**PROMPT:** Write each line out a second time, exactly as shown below.

★ ★ ★ ★ ★ ★ ★

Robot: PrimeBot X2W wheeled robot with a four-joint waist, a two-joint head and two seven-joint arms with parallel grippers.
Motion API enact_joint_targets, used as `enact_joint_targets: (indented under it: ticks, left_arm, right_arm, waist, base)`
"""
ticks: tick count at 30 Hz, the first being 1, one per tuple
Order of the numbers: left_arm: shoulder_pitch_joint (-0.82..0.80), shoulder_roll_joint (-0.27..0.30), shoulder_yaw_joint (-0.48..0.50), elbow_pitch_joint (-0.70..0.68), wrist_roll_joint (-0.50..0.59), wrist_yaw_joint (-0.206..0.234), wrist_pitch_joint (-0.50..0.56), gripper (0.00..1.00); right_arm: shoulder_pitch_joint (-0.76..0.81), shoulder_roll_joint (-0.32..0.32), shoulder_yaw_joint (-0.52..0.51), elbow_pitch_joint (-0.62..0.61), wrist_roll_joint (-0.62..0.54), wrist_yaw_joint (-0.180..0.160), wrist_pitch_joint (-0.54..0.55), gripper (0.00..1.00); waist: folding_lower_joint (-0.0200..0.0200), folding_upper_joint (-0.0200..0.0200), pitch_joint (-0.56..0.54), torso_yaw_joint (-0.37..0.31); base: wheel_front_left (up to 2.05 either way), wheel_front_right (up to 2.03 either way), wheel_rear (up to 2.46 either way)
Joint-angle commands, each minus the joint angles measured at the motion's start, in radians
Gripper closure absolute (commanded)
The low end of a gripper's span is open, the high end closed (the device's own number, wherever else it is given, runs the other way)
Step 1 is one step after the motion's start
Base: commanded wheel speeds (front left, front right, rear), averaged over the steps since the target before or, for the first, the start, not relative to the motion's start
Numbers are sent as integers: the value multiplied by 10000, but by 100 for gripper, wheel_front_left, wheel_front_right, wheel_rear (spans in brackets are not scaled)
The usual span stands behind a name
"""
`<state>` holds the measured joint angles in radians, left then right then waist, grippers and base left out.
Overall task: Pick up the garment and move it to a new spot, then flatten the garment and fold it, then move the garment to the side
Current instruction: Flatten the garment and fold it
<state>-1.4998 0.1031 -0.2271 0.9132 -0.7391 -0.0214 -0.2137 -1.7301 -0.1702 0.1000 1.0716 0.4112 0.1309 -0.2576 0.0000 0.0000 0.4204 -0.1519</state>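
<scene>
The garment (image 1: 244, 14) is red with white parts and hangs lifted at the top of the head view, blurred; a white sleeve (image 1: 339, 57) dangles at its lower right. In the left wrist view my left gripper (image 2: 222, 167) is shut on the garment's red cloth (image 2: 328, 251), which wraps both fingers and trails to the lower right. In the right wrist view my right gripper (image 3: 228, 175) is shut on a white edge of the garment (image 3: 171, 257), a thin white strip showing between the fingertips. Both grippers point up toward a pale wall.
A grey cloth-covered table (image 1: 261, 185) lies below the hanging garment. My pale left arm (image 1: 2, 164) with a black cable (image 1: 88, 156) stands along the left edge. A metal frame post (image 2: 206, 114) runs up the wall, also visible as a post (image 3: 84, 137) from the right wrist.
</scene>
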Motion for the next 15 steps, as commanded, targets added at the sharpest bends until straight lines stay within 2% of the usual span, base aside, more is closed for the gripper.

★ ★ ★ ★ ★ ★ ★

**ANSWER TO THIS EXERCISE:**
Robot: PrimeBot X2W wheeled robot with a four-joint waist, a two-joint head and two seven-joint arms with parallel grippers.
Motion API enact_joint_targets, used as `enact_joint_targets: (indented under it: ticks, left_arm, right_arm, waist, base)`
"""
ticks: tick count at 30 Hz, the first being 1, one per tuple
Order of the numbers: left_arm: shoulder_pitch_joint (-0.82..0.80), shoulder_roll_joint (-0.27..0.30), shoulder_yaw_joint (-0.48..0.50), elbow_pitch_joint (-0.70..0.68), wrist_roll_joint (-0.50..0.59), wrist_yaw_joint (-0.206..0.234), wrist_pitch_joint (-0.50..0.56), gripper (0.00..1.00); right_arm: shoulder_pitch_joint (-0.76..0.81), shoulder_roll_joint (-0.32..0.32), shoulder_yaw_joint (-0.52..0.51), elbow_pitch_joint (-0.62..0.61), wrist_roll_joint (-0.62..0.54), wrist_yaw_joint (-0.180..0.160), wrist_pitch_joint (-0.54..0.55), gripper (0.00..1.00); waist: folding_lower_joint (-0.0200..0.0200), folding_upper_joint (-0.0200..0.0200), pitch_joint (-0.56..0.54), torso_yaw_joint (-0.37..0.31); base: wheel_front_left (up to 2.05 either way), wheel_front_right (up to 2.03 either way), wheel_rear (up to 2.46 either way)
Joint-angle commands, each minus the joint angles measured at the motion's start, in radians
Gripper closure absolute (commanded)
The low end of a gripper's span is open, the high end closed (the device's own number, wherever else it is given, runs the other way)
Step 1 is one step after the motion's start
Base: commanded wheel speeds (front left, front right, rear), averaged over the steps since the target before or, for the first, the start, not relative to the motion's start
Numbers are sent as integers: the value multiplied by 10000, but by 100 for gripper, wheel_front_left, wheel_front_right, wheel_rear (spans in brackets are not scaled)
The usual span stands behind a name
"""
`<state>` holds the measured joint angles in radians, left then right then waist, grippers and base left out.
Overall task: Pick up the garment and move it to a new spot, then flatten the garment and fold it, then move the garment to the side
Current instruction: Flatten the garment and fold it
<state>-1.4998 0.1031 -0.2271 0.9132 -0.7391 -0.0214 -0.2137 -1.7301 -0.1702 0.1000 1.0716 0.4112 0.1309 -0.2576 0.0000 0.0000 0.4204 -0.1519</state>
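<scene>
The garment (image 1: 244, 14) is red with white parts and hangs lifted at the top of the head view, blurred; a white sleeve (image 1: 339, 57) dangles at its lower right. In the left wrist view my left gripper (image 2: 222, 167) is shut on the garment's red cloth (image 2: 328, 251), which wraps both fingers and trails to the lower right. In the right wrist view my right gripper (image 3: 228, 175) is shut on a white edge of the garment (image 3: 171, 257), a thin white strip showing between the fingertips. Both grippers point up toward a pale wall.
A grey cloth-covered table (image 1: 261, 185) lies below the hanging garment. My pale left arm (image 1: 2, 164) with a black cable (image 1: 88, 156) stands along the left edge. A metal frame post (image 2: 206, 114) runs up the wall, also visible as a post (image 3: 84, 137) from the right wrist.
</scene>
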Motion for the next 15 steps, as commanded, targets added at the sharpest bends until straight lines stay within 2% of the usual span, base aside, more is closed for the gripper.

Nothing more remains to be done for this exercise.